*Exercise directions*.
From the entries below, transcribe exactly the lines between the line holding "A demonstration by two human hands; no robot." and the line holding "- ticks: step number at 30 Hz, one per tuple", inclusive; skip all other lines.

START Task data

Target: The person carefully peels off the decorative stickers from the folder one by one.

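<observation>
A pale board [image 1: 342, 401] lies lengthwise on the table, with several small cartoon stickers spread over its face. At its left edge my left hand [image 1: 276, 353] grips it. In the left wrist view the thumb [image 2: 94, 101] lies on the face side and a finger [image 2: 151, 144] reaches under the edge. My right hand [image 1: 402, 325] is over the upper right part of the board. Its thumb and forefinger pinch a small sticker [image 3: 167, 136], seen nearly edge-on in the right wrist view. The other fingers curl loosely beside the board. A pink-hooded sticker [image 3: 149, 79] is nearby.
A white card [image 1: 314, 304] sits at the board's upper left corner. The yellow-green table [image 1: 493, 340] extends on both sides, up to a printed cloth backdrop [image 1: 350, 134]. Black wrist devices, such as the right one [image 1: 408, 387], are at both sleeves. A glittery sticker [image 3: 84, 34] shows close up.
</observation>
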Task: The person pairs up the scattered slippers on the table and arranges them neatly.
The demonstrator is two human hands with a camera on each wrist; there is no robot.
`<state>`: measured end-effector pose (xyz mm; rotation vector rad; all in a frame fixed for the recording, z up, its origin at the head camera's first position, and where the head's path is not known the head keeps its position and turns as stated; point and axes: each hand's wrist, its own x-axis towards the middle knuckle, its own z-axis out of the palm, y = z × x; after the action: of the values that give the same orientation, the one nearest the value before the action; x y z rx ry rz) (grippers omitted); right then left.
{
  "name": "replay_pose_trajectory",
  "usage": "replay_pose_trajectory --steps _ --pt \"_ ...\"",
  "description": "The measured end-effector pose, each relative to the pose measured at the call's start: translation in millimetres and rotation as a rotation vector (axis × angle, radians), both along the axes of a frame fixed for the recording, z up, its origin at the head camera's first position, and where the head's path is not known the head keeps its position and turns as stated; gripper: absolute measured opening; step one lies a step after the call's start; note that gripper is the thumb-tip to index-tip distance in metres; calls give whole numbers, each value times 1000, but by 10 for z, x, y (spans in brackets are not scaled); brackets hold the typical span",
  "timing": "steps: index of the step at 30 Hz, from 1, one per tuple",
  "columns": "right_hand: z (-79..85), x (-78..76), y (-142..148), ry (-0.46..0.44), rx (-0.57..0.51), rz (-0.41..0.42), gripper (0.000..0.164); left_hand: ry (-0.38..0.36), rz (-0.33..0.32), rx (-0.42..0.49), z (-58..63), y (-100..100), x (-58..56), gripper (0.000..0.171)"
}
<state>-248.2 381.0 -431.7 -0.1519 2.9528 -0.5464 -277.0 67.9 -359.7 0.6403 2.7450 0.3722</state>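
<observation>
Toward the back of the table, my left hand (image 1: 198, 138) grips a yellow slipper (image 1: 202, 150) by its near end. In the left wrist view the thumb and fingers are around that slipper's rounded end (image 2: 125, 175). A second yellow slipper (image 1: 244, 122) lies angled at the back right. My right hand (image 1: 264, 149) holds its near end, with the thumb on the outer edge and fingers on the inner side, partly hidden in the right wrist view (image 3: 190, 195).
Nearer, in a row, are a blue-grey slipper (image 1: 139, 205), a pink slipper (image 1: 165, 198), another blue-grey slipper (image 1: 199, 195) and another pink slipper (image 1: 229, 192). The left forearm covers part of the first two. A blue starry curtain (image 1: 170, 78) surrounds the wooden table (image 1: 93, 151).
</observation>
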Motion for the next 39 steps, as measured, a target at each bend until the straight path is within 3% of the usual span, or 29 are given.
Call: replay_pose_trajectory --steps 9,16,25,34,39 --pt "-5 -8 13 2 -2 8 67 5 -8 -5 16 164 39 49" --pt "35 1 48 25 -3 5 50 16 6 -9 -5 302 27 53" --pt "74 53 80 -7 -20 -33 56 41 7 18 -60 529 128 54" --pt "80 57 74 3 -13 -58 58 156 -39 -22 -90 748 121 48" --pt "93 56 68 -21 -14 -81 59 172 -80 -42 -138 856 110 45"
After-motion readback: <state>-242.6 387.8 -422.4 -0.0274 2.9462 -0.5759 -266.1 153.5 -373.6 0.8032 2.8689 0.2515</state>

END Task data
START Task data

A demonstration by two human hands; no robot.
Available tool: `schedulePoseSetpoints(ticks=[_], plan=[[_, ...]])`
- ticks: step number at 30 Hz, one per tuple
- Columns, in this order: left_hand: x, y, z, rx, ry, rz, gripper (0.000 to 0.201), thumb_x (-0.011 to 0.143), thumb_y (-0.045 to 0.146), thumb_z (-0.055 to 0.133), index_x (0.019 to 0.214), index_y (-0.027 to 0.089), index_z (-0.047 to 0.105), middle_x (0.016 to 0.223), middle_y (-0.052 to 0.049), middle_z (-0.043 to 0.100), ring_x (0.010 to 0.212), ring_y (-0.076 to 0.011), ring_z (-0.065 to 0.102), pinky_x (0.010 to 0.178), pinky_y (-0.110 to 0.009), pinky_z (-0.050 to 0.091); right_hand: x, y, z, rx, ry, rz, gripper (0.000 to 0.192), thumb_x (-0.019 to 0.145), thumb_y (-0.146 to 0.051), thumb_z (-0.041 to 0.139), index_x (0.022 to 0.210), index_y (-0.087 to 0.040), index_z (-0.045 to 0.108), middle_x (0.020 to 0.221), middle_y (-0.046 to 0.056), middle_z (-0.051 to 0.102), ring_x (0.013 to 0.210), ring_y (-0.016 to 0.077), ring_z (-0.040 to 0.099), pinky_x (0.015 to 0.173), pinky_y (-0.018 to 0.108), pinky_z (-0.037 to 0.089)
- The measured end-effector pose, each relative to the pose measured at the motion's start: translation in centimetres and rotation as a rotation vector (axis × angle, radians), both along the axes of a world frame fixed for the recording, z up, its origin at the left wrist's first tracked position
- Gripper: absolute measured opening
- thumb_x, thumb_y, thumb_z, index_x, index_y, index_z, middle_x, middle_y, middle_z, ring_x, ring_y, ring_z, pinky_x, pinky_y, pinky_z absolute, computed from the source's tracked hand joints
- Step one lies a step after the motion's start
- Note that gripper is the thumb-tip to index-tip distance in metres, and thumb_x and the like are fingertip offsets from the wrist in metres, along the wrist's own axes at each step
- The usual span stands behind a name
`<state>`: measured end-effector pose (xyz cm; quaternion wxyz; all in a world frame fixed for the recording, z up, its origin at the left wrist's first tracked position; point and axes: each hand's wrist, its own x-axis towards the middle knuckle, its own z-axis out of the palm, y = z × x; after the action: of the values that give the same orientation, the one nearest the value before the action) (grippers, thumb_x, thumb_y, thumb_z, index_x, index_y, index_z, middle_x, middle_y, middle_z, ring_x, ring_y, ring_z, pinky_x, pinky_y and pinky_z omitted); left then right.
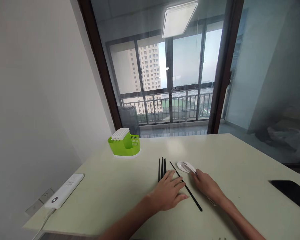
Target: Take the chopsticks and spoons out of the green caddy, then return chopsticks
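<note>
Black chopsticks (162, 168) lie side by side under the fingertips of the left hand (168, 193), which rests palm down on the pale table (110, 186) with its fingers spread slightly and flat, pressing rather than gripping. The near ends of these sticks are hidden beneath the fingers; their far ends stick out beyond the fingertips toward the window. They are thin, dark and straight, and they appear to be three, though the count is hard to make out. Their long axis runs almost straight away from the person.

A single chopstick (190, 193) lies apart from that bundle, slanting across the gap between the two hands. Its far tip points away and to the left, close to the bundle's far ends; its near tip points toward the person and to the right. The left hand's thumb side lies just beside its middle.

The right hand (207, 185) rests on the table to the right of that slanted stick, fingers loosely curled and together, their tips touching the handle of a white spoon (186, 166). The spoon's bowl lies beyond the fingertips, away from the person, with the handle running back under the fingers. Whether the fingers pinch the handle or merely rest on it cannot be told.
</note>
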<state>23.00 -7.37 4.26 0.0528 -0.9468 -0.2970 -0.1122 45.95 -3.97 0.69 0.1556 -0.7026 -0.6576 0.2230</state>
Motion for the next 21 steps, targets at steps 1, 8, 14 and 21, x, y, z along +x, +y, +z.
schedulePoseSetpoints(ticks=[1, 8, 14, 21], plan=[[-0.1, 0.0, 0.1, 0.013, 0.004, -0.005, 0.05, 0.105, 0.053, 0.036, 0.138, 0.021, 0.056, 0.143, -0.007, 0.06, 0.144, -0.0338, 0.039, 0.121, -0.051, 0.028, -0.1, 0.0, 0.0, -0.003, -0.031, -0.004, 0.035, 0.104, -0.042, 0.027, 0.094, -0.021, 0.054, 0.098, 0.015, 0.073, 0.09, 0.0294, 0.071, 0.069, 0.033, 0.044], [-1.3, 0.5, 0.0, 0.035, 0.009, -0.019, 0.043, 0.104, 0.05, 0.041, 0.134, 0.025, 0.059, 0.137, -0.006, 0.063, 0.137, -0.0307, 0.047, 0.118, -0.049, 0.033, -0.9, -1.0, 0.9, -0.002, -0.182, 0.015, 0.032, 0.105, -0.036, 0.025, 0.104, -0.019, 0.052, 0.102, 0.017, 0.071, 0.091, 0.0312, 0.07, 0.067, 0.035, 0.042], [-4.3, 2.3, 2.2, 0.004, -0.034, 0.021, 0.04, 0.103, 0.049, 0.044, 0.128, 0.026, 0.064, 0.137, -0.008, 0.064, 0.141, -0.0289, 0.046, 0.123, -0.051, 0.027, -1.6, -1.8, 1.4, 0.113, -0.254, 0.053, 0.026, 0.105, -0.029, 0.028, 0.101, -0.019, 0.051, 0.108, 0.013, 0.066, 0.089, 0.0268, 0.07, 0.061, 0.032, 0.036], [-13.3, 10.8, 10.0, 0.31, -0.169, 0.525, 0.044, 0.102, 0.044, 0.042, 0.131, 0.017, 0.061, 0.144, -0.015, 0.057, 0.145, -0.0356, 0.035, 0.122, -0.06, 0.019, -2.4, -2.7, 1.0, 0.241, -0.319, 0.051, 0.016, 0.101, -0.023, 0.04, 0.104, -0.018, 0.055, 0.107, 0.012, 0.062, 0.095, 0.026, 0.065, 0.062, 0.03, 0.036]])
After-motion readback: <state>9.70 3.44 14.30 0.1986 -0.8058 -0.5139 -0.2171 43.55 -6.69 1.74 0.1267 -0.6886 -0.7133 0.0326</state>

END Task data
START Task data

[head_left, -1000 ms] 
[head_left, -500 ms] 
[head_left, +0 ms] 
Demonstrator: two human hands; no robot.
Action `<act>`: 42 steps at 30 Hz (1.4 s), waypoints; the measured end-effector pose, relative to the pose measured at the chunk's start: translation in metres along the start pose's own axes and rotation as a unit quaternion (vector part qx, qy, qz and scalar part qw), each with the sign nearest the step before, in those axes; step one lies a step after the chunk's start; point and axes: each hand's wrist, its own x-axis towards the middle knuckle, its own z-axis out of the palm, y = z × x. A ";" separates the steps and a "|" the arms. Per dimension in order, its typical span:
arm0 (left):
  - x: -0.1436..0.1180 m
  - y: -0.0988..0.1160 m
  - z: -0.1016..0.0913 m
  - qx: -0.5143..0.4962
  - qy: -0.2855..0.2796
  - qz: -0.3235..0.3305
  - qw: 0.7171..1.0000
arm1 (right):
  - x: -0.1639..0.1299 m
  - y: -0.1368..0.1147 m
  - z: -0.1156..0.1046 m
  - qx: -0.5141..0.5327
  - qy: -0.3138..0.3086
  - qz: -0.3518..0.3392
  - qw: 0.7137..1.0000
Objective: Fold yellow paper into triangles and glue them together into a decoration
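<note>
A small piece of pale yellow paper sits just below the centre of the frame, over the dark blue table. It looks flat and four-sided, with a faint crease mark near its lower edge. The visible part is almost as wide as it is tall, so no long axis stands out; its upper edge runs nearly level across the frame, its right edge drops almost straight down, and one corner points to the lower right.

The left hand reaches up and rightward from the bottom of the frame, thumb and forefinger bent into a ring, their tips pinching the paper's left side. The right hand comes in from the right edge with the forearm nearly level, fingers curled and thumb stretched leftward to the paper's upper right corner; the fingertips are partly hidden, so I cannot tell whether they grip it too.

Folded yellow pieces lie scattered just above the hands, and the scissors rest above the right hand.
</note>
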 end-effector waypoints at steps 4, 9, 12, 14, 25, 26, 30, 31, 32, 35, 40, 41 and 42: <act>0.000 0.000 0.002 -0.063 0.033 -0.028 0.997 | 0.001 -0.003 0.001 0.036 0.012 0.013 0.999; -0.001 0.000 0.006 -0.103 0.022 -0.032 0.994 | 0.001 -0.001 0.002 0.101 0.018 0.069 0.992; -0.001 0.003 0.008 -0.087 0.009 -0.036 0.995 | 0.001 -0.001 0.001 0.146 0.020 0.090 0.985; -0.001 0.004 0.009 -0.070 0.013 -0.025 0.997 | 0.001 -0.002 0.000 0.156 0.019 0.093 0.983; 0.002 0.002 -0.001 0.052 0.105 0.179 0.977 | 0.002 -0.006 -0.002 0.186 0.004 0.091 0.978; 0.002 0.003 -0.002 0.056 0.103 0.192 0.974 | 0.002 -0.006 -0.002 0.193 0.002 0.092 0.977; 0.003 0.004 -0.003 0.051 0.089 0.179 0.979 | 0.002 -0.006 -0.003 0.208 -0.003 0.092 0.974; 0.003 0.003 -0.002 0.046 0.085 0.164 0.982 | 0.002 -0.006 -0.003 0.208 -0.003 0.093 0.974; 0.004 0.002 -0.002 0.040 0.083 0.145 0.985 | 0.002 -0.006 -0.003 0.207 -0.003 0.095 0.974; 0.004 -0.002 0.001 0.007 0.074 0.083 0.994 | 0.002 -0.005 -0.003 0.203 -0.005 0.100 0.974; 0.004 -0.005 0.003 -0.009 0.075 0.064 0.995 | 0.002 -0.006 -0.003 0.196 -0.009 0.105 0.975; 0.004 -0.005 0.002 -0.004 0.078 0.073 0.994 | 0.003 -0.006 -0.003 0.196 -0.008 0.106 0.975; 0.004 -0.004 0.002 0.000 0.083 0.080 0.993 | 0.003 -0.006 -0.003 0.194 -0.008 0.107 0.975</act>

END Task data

*Final answer*.
A demonstration by two human hands; no robot.
Available tool: `schedulePoseSetpoints(ticks=[_], plan=[[_, ...]])`
- ticks: step number at 30 Hz, one per tuple

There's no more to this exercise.